Mood and behaviour questionnaires

Participants completed the Hospital Anxiety and Depression Scale (HADS; Zigmond and Snaith 1983), a 14-item measure with anxiety and depression subscales; four items measuring outward irritability from the Irritability, Depression, Anxiety Scale (IDAS; Snaith et al. 1978); and the Apathy Evaluation Scale Self-rated (AES-S; Marin et al. 1991b), an 18-item measure of apathy.

Study partner questionnaires

Study Partners completed the Cambridge Behavioural Inventory Revised (CBI-R; Wear et al. 2008) to measure functional and/or behavioural changes in the previous month; and the Apathy Evaluation Scale Informant (AES-I; Marin et al. 1991a) to measure apathy in the previous month.

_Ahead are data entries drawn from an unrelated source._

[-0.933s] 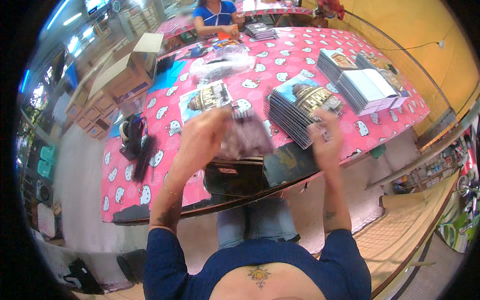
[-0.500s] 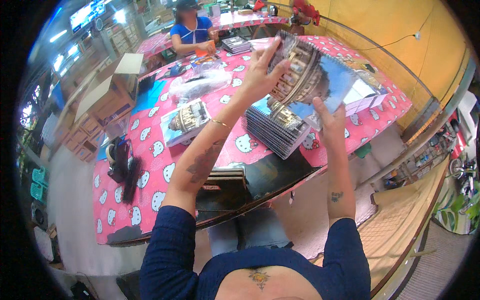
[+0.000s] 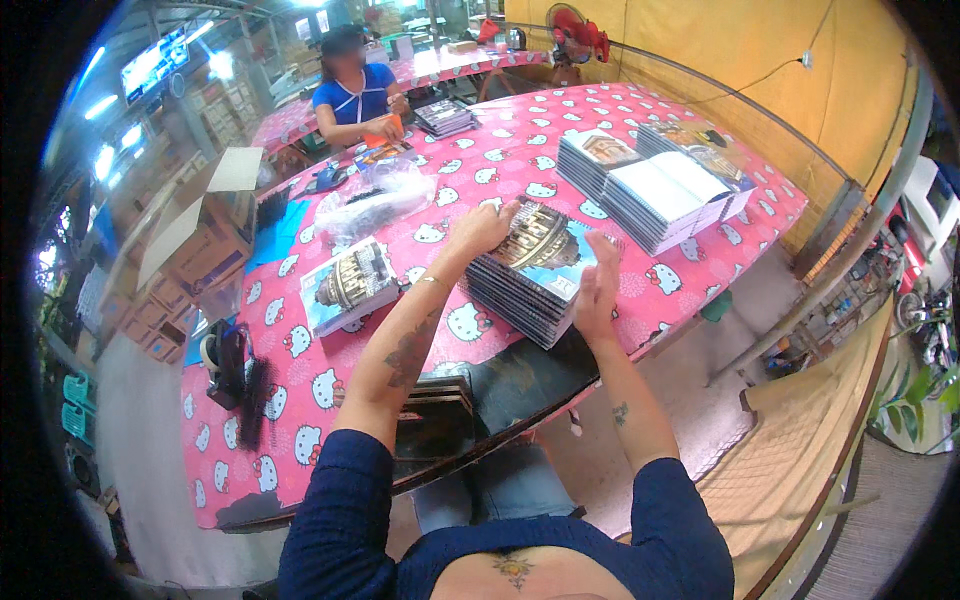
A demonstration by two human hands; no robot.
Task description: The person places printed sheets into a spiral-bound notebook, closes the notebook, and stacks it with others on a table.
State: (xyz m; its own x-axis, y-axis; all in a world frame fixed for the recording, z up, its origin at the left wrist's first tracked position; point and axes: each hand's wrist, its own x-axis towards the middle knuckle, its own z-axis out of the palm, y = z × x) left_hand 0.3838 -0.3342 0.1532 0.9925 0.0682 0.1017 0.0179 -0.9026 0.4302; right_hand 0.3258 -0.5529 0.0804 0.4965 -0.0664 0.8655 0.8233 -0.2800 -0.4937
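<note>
A stack of spiral-bound notebooks (image 3: 525, 295), the top cover showing a domed stone building against blue sky, sits in the middle of the table's near side. My left hand (image 3: 484, 232) rests at the stack's far left edge, fingers stretched along the top notebook. Against the right side stands my right hand (image 3: 597, 288), its fingers straight and upright, gripping nothing. Left of my left forearm lies a pile of similar printed covers or pages (image 3: 350, 285) with white edges. Stacks of bound notebooks (image 3: 655, 215) stand farther right, one topped by a white page.
The table wears a pink cat-patterned cloth (image 3: 560, 110). A tape dispenser (image 3: 225, 365) and dark binding coils (image 3: 255, 400) lie at left. Clear plastic wrap (image 3: 375, 205) sits beyond the pile. Cardboard boxes (image 3: 200, 240) stand left; a person (image 3: 355, 100) sits across, handling something orange.
The notebook that was raised between both my hands now lies on the middle stack. My hands have come down to the stack's sides, and the right hand's fingers have straightened.
</note>
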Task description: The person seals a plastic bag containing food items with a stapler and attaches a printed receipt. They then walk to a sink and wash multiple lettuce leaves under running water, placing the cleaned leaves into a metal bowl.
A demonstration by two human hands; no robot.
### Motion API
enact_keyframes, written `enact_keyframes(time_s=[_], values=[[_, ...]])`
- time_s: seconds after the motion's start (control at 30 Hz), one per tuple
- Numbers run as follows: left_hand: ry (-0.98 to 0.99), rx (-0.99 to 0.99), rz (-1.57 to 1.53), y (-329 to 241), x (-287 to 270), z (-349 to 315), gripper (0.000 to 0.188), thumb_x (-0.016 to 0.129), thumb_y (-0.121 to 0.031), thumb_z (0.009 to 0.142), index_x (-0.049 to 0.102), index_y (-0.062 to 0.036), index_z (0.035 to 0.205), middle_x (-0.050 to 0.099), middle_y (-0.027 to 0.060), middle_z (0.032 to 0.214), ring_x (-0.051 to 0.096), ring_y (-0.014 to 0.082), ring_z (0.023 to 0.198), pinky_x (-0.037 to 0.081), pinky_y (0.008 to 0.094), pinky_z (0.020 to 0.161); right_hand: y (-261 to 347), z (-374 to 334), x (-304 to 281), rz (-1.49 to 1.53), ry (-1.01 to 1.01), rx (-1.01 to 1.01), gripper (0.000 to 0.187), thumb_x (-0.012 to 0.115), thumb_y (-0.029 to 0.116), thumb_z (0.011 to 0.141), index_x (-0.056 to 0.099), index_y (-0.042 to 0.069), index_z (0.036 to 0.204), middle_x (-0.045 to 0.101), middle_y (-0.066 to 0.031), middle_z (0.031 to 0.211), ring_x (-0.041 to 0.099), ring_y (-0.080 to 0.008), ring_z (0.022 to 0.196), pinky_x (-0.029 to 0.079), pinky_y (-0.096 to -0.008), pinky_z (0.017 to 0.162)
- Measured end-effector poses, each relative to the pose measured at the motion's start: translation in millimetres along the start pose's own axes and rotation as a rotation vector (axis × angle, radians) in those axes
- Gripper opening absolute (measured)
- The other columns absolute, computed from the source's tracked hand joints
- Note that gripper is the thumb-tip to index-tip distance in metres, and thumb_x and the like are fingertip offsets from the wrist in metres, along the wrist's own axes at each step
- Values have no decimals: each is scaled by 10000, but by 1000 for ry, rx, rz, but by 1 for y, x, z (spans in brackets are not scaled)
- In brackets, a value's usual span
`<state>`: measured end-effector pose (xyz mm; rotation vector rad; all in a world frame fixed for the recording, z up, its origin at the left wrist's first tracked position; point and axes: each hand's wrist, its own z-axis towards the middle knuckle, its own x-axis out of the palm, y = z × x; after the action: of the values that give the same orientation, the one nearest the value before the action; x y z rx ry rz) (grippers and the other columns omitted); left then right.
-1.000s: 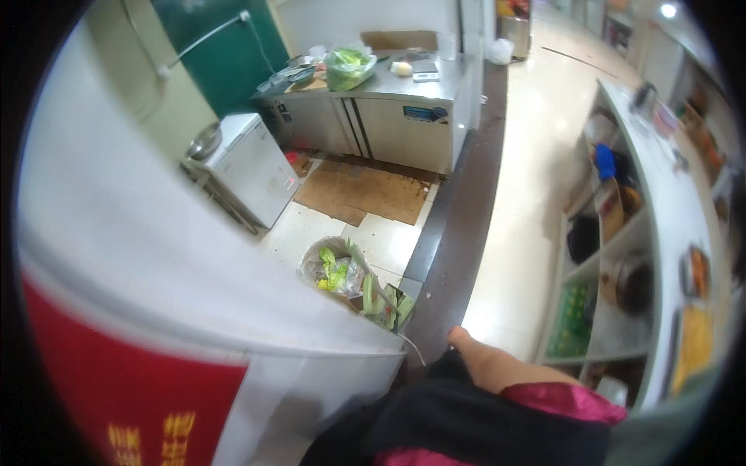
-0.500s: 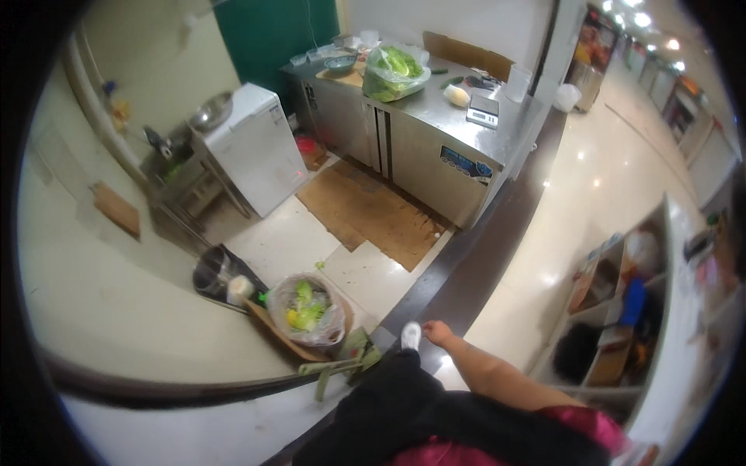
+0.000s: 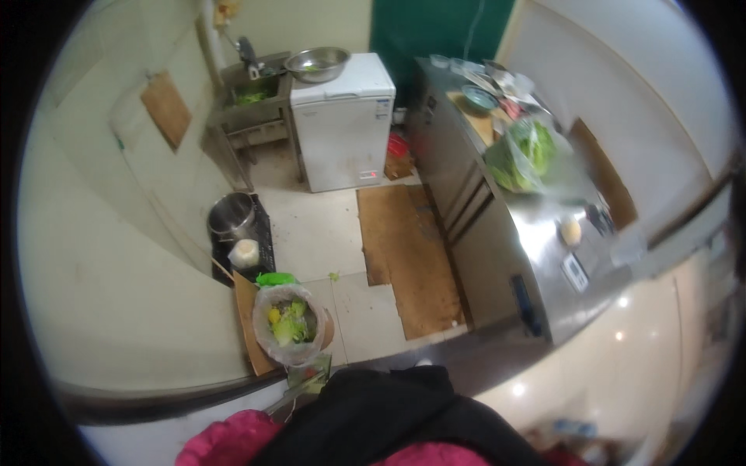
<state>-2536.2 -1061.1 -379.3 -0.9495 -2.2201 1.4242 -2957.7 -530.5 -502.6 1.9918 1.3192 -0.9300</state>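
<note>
Neither of my hands shows; only a pink sleeve (image 3: 233,439) and my dark clothing (image 3: 388,419) fill the lower edge. Just ahead on the left stands a bin (image 3: 299,353) lined with a clear bag, with green and yellow leaf scraps inside. Along the right runs a steel counter (image 3: 536,241). On it sit a clear bag of leafy greens (image 3: 524,159), a pale roundish vegetable (image 3: 570,231) and a kitchen scale (image 3: 575,272). Farther back on the counter, a bowl (image 3: 479,98) rests on a cutting board.
A white chest freezer (image 3: 342,140) at the back bears a steel basin (image 3: 317,65). Left of it is a sink (image 3: 252,93) with greens. A steel pot (image 3: 231,217) stands on the floor by the left wall. Flattened cardboard (image 3: 412,256) lies before the counter.
My view has swung left, so the freezer and sink sit nearer the middle and the counter farther right. My right hand and forearm, visible before, have left the picture.
</note>
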Motion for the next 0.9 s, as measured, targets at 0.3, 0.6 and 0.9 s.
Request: enact_keyframes(time_s=[0.3,0.6,0.9], values=[[-460,-301,-67,39,-24,50,427,585,-328,848,575,-30,1155,607,131,1103,574,286,1008,457,396,893,64,450,-294,-584,120,-736,209,596,211,837,676,44,933,680,-144,810,665,-266,733,514,-397,627],[-802,-771,-432,68,12,10,383,602,-289,846,606,-18,1117,637,131,1057,598,280,971,472,387,875,402,727,-583,866,-47,-579,211,579,144,881,648,18,1035,659,-49,800,596,-125,723,495,-285,655],[-678,-619,-88,79,-196,126,340,618,-251,843,636,-6,1078,668,131,1010,622,275,934,487,377,856,554,770,-613,874,401,-576,306,654,107,838,626,-3,1122,681,-100,979,655,-177,847,527,-284,740]])
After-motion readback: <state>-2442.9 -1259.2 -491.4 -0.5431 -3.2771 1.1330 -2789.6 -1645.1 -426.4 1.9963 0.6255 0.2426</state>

Social cognition (baseline; annually)

Toronto empathy questionnaire (TEQ)

This 16-item scale samples a wide range of attributes related to the emotional aspect of empathic responding, including emotional contagion, sensitivity, sympathetic physiological arousal, con-specific altruism and prosocial helping (Spreng et al. 2009).

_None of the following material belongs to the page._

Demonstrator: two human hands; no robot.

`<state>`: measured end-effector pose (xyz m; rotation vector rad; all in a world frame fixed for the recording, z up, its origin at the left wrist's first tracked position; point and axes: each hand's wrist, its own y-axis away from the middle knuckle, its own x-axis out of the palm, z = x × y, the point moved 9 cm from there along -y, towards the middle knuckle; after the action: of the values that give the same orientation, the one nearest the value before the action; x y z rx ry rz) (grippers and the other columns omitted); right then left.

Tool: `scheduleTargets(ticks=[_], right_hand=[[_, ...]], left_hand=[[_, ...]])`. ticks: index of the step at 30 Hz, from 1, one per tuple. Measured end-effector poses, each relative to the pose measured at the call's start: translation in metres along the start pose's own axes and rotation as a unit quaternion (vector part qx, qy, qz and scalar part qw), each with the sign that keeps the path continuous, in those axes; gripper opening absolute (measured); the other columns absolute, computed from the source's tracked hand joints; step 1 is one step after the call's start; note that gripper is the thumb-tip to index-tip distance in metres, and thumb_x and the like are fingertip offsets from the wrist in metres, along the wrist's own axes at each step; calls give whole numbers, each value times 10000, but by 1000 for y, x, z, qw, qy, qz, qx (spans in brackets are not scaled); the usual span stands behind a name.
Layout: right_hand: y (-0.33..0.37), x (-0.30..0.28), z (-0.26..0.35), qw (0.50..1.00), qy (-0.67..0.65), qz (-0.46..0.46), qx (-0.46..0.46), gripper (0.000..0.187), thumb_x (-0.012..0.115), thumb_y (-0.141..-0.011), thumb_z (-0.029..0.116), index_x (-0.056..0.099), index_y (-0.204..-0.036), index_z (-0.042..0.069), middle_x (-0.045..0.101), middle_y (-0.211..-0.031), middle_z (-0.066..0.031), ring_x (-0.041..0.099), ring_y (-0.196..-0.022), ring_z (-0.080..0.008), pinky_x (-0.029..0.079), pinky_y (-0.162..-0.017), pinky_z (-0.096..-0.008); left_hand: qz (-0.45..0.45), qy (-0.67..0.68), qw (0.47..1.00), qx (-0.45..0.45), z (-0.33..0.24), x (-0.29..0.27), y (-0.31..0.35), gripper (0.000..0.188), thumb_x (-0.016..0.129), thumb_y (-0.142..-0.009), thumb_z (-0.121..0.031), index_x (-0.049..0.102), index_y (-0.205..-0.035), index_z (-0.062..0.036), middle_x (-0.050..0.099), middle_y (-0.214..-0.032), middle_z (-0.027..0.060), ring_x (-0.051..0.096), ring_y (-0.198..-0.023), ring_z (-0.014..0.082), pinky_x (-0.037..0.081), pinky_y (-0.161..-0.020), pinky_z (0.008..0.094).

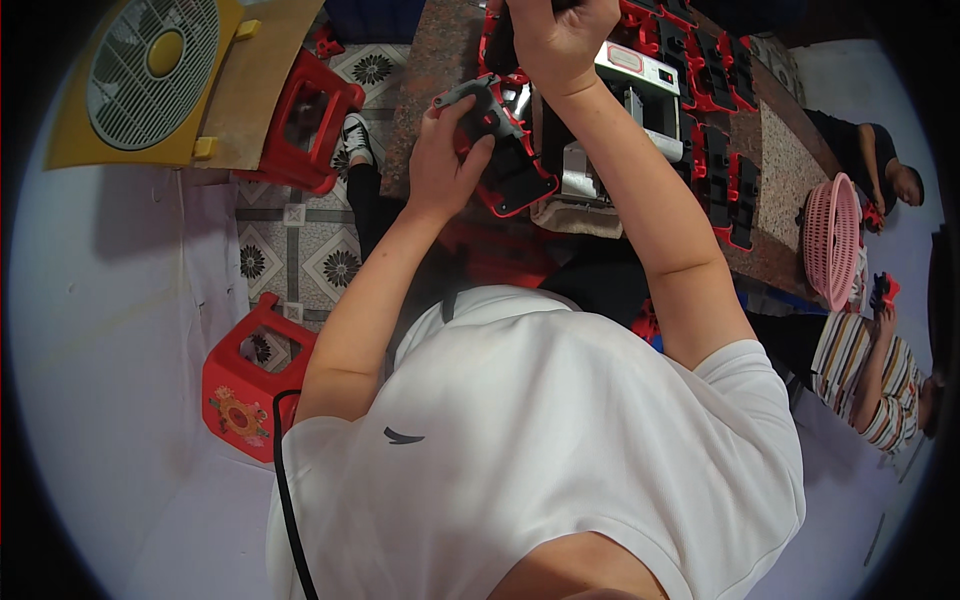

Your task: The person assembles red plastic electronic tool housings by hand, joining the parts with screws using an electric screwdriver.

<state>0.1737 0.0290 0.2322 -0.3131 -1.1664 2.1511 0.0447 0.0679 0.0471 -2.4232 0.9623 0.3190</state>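
Left grip (450, 158) pinches a red-edged black plastic housing (515, 176) at a speckled stone table (430, 65).
The housing juts rightward beyond it; whether the right grip (556, 48), higher up, is closed cannot be told.

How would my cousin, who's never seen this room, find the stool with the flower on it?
Find the big yellow fan at the upper left, then go down along the patterned tile floor. Near the floor's lower end, left of the person's white shirt, is a red stool. Another red stool is nearer the fan, but only this one shows a colourful flower picture.
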Motion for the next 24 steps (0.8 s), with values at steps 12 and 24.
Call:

Facial expressions of emotion task

This task measures the ability to identify emotions from subtle facial expressions (Buxton et al. 2013). For each grayscale photograph, participants selected from seven alternatives the word that best described the actor’s emotional state. Participants complete 52 trials: 8 exemplars of 6 emotions (angry, disgusted, afraid, happy, sad, surprise) at 2 difficulty levels (moderate and difficult) and 4 neutral exemplars.

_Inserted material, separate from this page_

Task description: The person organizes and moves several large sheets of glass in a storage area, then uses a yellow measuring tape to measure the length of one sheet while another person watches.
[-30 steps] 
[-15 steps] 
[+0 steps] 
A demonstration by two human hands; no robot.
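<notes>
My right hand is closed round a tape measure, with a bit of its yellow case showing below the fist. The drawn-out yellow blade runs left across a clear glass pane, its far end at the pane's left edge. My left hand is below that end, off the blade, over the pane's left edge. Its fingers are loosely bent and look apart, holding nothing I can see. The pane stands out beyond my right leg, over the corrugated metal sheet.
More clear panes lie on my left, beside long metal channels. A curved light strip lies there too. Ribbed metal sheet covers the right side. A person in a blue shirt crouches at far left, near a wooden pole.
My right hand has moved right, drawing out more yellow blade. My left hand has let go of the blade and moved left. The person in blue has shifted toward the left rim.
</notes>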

Reading the mind in the eyes test

This test measures advanced theory of mind (ToM) abilities such as mental state attribution and recognition of complex emotions from grayscale facial photographs cropped to display only the eyes (Baron-Cohen et al. 2001). On each of 36 ToM trials, participants selected from four alternatives the mental state word that best described what the actor was thinking or feeling. Two control tasks were also completed: (1) viewing cropped facial photographs and selecting one of four options that best described the gender and gaze direction of the actor (e.g. female-left; 30 trials); and (2) viewing pictures of animals and selecting one of four adjectives that best described that animal stereotypically (11 trials; Harkness et al. (2005)).

Strange stories task

This advanced ToM task (Happé 1994) assesses the ability to infer the complex mental states and motivations that lead people to say things they do not mean literally (e.g. sarcasm). Participants read 8 ‘strange stories’ (ToM condition) and 8 ‘physical stories’ (control); following each, they answered a comprehension question and a justification question (‘Why did X say that?’). Answers to justification questions were scored for accuracy and usage of mental states versus mechanical/physical causes.

Olfactory testing (baseline; annually)

Olfactory identification was measured using the Alberta Smell Test, which involves naming 10 odorants using one nostril at a time (Heyanka et al. 2014). Impaired olfaction was defined as a score ≤ 2/10 in either nostril. We also measured olfactory identification using the University of Pennsylvania Smell Identification Test (UPSIT), a 40-item self-administered ‘scratch and sniff’ microencapsulated odorant test (Doty et al. 1989). Impaired olfaction was defined as a score corresponding to ‘microsmic’ or ‘anosmic’ according to age- and sex-related norms.

Blood collection, processing, and storage (baseline; annually)

Participants were asked to fast overnight prior to blood collection to avoid the potential effects of food intake on circulating biomarkers; fasting adherence was noted. A 20 mL whole blood sample was collected in 2 × 10 mL EDTA-coated vacutainer tubes. The site of venepuncture was the median cubital vein in the cubital fossa. Venepuncture was performed with the arm in a downward position, using a BD Vacutainer Safety-Lok blood collection set (21G or 23G). EDTA vacutainers were gently inverted 10 times following venepuncture and stored at 6°C for transport. Within 40 min of collection, blood samples were centrifuged at 2000 × g at 4°C for 10 min to isolate plasma. Plasma was stored in 1000 µL aliquots and buffy coat was stored in 750 µL aliquots in 1.7 mL Eppendorf tubes at −80°C. Isolated buffy coat from the first blood sample collected was used for DNA genotyping (as described above). Isolated plasma will be used to investigate potential microRNA and protein biomarkers in whole plasma and isolated extracellular vesicles. This protocol was designed so that an excess of blood is collected, allowing analysis of additional blood-derived markers if required.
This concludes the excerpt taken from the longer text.